Work required: Draw out every line with the word "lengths" from the listing below.

-- Material for the task follows --

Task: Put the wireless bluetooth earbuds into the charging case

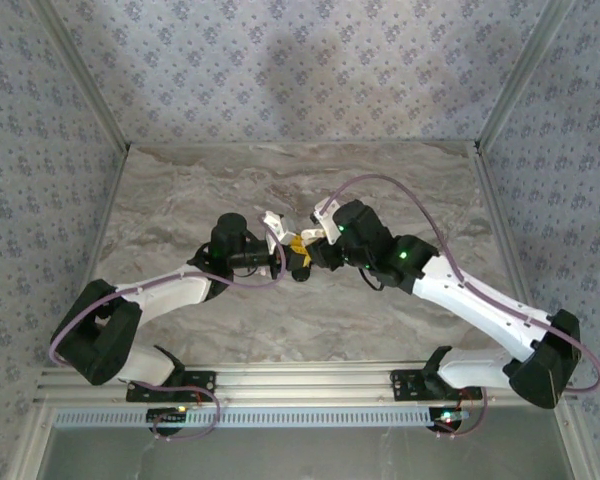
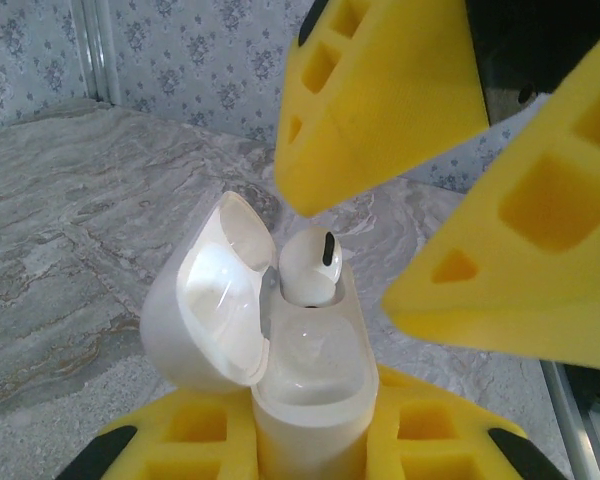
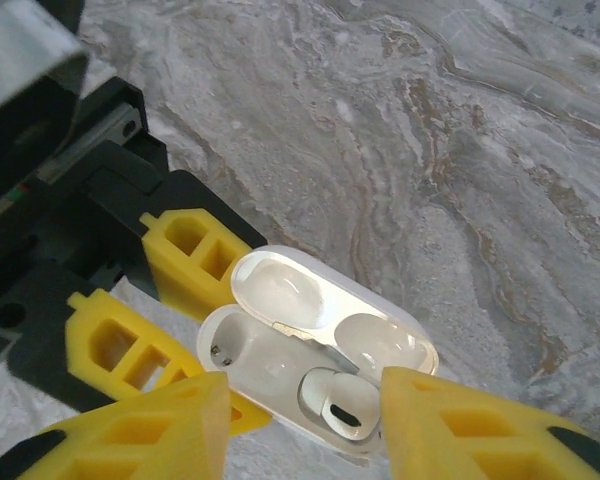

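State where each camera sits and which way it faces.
Top external: above and behind, looking down at the table; left arm and right arm show.
Left wrist: looks forward past the left pincer clamping the open charging case.
Right wrist: looks down through the open right pincer.
Shared: both wrist views show the earbud sitting in the case.

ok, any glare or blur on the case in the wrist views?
Left wrist: glare blows out the case lid interior; earbud sharp, right fingers up close soft. Right wrist: milder lid highlight, same fingers at the bottom edge soft.
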### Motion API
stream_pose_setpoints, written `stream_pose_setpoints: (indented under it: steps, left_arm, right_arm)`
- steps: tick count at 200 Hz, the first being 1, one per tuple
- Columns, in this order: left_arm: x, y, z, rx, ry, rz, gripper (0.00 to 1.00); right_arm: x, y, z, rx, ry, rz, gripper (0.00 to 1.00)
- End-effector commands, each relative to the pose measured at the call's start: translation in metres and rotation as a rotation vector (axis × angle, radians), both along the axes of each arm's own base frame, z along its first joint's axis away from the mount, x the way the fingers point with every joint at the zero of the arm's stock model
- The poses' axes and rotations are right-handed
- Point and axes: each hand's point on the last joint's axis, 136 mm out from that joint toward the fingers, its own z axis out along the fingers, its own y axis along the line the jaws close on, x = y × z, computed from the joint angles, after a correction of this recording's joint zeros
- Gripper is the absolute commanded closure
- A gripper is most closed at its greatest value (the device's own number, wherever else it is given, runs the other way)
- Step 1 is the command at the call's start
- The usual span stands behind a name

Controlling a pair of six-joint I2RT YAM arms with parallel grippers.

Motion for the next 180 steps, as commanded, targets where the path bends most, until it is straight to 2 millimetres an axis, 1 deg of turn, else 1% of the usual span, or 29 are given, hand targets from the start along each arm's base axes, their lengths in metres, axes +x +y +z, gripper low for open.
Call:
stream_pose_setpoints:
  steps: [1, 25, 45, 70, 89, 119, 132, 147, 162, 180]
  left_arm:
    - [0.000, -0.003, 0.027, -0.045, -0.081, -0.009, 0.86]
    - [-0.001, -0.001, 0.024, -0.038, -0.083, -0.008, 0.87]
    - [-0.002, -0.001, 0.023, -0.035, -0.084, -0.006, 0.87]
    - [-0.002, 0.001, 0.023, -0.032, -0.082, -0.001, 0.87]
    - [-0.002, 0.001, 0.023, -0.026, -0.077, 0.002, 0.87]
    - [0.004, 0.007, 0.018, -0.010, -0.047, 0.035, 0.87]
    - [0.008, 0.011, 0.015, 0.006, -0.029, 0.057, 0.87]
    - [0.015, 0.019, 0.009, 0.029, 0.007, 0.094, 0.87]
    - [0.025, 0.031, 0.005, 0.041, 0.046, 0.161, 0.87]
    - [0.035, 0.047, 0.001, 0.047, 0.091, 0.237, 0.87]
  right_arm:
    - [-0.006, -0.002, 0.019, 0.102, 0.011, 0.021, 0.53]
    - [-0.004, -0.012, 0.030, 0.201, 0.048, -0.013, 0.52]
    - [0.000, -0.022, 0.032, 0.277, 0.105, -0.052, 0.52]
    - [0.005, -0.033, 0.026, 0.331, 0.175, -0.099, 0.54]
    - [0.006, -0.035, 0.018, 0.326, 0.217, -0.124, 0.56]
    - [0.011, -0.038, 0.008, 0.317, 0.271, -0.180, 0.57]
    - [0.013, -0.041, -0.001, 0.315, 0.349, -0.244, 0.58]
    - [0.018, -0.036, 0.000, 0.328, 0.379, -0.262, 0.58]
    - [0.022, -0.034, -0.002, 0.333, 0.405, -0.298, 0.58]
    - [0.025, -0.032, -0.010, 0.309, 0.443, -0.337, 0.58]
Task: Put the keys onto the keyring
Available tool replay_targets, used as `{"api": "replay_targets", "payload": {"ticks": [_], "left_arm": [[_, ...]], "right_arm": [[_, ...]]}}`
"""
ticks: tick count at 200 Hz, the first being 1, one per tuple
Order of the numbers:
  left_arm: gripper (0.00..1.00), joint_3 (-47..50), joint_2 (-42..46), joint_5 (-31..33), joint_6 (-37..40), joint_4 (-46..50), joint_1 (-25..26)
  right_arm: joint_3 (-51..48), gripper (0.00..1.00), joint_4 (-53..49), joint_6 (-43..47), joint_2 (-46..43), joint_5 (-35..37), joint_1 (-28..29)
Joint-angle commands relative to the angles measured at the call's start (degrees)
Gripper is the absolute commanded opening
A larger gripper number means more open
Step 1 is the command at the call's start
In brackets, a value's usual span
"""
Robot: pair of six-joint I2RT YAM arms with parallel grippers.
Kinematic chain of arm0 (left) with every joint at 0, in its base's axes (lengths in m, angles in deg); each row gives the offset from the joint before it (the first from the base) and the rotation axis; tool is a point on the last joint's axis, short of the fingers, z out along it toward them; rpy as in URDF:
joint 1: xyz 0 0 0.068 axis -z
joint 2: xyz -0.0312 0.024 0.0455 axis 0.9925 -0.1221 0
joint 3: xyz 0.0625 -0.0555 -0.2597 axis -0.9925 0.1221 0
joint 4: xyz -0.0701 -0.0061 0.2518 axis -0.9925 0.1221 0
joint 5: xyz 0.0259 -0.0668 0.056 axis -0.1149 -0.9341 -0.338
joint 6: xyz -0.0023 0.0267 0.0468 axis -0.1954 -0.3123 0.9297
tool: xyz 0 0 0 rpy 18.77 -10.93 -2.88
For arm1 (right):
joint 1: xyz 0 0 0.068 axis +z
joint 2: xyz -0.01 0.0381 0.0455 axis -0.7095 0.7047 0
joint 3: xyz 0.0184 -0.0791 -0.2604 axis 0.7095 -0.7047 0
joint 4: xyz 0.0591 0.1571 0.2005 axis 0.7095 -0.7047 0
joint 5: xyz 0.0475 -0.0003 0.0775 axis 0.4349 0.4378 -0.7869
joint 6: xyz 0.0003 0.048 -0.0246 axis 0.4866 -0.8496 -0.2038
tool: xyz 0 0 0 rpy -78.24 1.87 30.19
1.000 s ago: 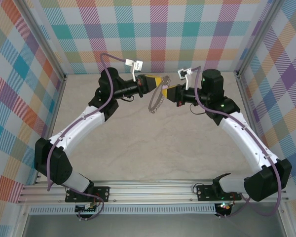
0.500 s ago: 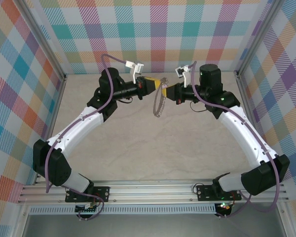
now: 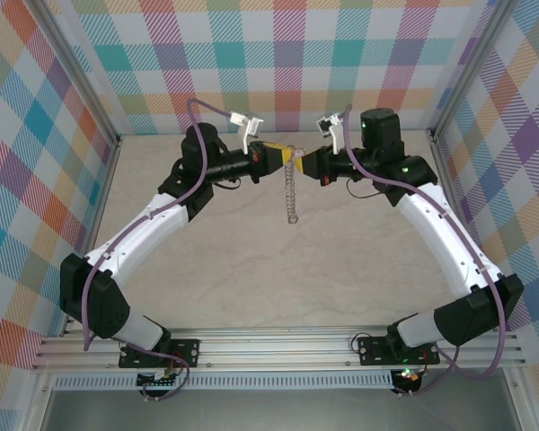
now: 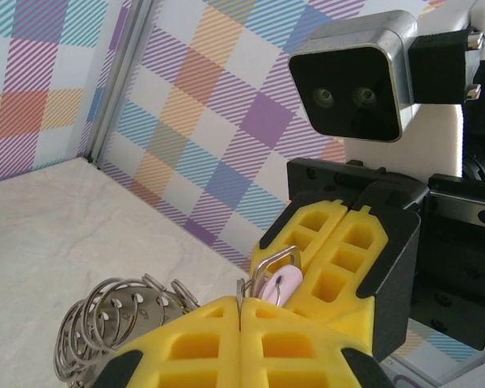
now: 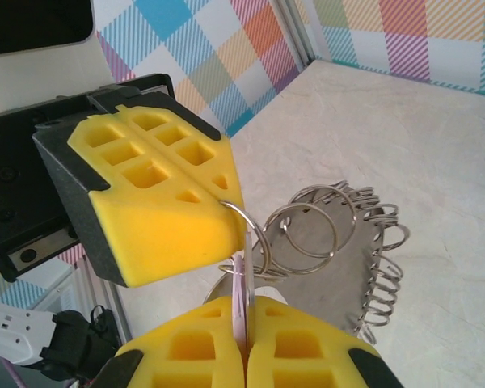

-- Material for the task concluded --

Exercise solution:
Motion for the next 180 steps, as commanded, targets where the path bends most, until it is straight to 2 millimetres an axis, 1 deg of turn, else 1% of the usual span, or 29 are given, hand targets from the start along each arm's base axes, their lengths in metres, axes +x +y +z, gripper low for open.
Kinematic chain of arm0 (left) with every joint at 0, in its base's axes (lengths in m, angles in deg); each row gives the offset from the joint before it (the first from the base) and the rotation axis; tool is a point on the last joint's axis, short of the fingers, z out along it toward them; rpy as in URDF:

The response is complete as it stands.